No manufacturer or retailer is allowed to sell anything marketed as a TV without it having a Freeview tuner. It's mandatory. This has been a requirement since 2008. There's no "99%" about it. If there's no Freeview tuner then it's not a TV, it's a monitor.
At 40" and above, all the TVs will have Freeview HD tuners and have IPTV features, so they'll be Freeview+ sets where they integrate catch-up TV as well as over-the-air TV reception. Question: Does your mum have an internet connection? Does she pay for broadband?
The reason for the question is simple. For UK TV services - the stuff that comes via an aerial, but it can include a satellite TV version called Freesat - nothing broadcast live is better than 1080i resolution. That's the HD standard that Freeview and Freesat use, and there aren't that many HD channels. Most of what she'll watch will be standard definition. 576i resolution. If the plan to change the telly is to get streaming and catch-up services, then that's fine. A new TV will do that. But if the idea is that a 4K TV will look better than the old set for everything, then whoa there horsey. That won't happen.
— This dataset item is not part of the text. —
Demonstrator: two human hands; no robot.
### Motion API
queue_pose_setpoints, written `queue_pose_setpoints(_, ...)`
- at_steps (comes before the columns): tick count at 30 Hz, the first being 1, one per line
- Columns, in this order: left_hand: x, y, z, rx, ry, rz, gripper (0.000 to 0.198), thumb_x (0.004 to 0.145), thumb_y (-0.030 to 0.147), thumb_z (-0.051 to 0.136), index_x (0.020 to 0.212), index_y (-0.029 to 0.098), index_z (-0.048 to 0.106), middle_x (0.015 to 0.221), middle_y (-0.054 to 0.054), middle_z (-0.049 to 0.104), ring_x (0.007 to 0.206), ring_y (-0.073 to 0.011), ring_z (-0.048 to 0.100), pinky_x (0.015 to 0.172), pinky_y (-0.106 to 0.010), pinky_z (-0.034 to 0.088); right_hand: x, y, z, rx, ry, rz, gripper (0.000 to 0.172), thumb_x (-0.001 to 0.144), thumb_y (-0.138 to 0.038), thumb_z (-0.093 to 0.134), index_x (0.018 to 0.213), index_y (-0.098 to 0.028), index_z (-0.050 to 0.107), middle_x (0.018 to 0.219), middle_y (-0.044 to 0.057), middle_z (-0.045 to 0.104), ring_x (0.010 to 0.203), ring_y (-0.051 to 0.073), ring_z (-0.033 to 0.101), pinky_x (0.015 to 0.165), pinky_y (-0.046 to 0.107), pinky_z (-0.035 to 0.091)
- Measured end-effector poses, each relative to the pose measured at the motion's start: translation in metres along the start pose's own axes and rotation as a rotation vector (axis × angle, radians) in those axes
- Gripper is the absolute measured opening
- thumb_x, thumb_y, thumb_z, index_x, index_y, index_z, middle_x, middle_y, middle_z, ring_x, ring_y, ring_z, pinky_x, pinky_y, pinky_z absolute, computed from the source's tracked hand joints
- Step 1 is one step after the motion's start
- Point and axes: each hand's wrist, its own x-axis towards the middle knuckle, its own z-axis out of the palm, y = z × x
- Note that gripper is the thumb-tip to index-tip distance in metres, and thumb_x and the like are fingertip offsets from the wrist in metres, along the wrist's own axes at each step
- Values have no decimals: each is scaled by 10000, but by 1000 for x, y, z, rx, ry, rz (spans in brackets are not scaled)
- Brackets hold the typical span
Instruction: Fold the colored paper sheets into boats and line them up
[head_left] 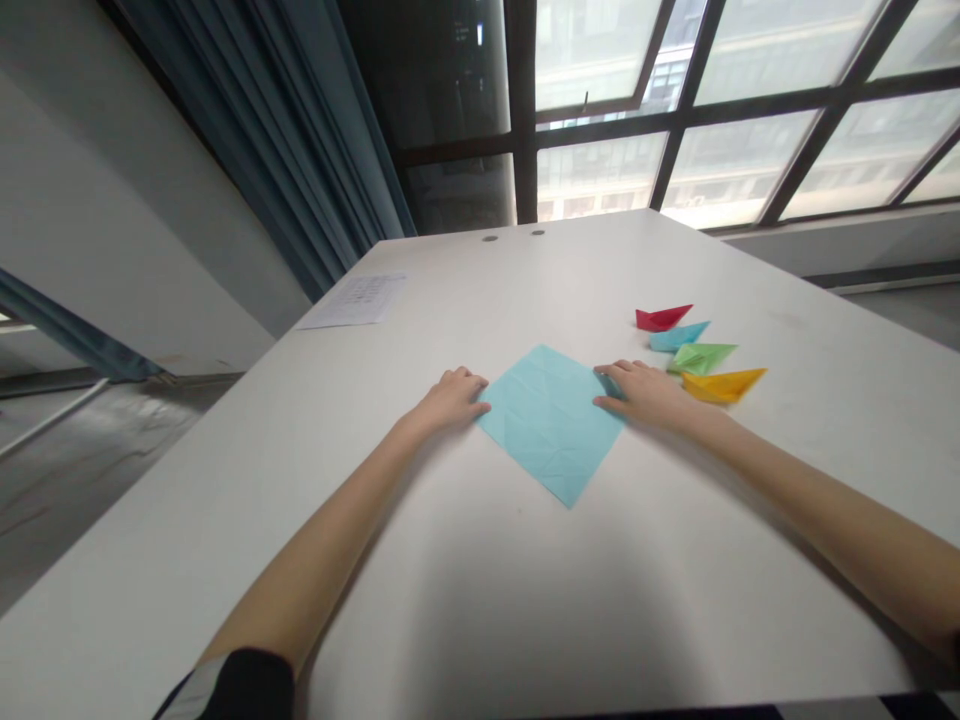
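A light blue square sheet of paper (551,425) lies on the white table, turned with one corner towards me. Faint crease lines cross its surface. At its left corner is my left hand (454,398), thumb and fingers holding the paper's edge. My right hand (637,393) has hold of the opposite corner, where a darker blue patch shows between thumb and fingers. Just beyond the right hand sit folded paper boats: a red one (663,319), a blue one (677,337), a green one (701,357) and a yellow one (724,386). The yellow boat is nearest to my right wrist.
The white table (450,600) stretches away towards the windows (600,165). A printed sheet (356,300) lies near its far left edge. Two round dark spots are near the far edge. A blue curtain (300,130) hangs at the left behind the table.
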Motion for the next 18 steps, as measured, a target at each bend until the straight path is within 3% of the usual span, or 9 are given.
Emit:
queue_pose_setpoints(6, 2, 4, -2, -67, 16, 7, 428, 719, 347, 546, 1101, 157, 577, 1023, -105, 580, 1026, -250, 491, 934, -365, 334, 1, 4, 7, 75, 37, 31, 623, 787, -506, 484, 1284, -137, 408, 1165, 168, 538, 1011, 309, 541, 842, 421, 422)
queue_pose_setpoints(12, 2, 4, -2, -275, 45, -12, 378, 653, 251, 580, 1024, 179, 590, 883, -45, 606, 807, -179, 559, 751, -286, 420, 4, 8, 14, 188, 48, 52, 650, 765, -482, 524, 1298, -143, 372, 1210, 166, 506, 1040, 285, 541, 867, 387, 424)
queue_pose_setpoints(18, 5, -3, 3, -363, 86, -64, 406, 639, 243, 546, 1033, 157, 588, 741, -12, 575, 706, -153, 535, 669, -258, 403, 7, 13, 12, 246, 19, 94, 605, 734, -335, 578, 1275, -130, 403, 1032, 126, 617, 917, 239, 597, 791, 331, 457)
"Wah?? A 4K TV can look worse?" - Potentially, yes.
Here are the most common display resolutions since digital TV became a thing. We have Standard Def (SD) at 720 x 576 pixels. HD Ready LCD/LED TVs tend to be 1366 x 768 res. Then you have Full HD at 1920 x 1080. Top of the shop for most folks is UHD (4K) at 3840 x 2160 pixels.
There's still a heck of a lot of TV programming that was made at SD resolution. Any time that stuff is shown on a TV with a higher screen resolution, the TV processing has to upscale the image to fill the available pixels. There's a big issue with this. These old programmes were never intended to be upscaled. The pictures don't stand up well. The higher the resolution of the TV screen then the harder it is for the TV to upscale the image. A UHD TV is 20 times the resolution of SD. That means that when an SD image is upscaled to UHD, then between two adjacent SD pixels there's a gap of 19 empty pixels where the TV has to best-guess what should fill that space. This is happening 25 times a second for about 7.9 million pixels each time. That's a lot of maths.
The quality of the scaling is important. The TV settings can also play a part too. An example of this was the F1 qualifying I was watching a few days ago on the canteen TV at a site I'm working at. I think the screen was an LG 43" or 50". Every now and then a list would pop up with the driver's lap times. The text was barely readable. It didn't get much better up close. I had a fiddle with the settings; turned the sharpness down and switched off a lot of the picture 'improvement' processing. It made a big difference to fine detail. The text became a lot more readable.
The rugby was another casualty of poor picture processing. From a distance it was okay, but from 10ft away it was easy to see all the MPEG compression around players.
A new TV will possibly be brighter if you avoid the base models from LG and Samsung. If your budget ceiling is £500 then have a look at the Sony KD43X75WL. After that there's a bit of a jump in price to around the £800 mark.
Where your mum doesn't have an internet connection, (or won't have Virgin is ditched) then think twice about changing the telly. Where the old one is still going strong then a new budget set might be a step backwards.
Regarding access to signals, she'll need either a satellite cable (or two if recording is required) plus a Sat receiver box which itself will be £230. Freeview reception just needs a signal into the TV from an aerial feed. If access and permissions are not a problem then a local installer should be able to rig up a roof aerial plus downlead for around £160. This will be all that's needed if she decides to add Freeview recording (old Humax box?).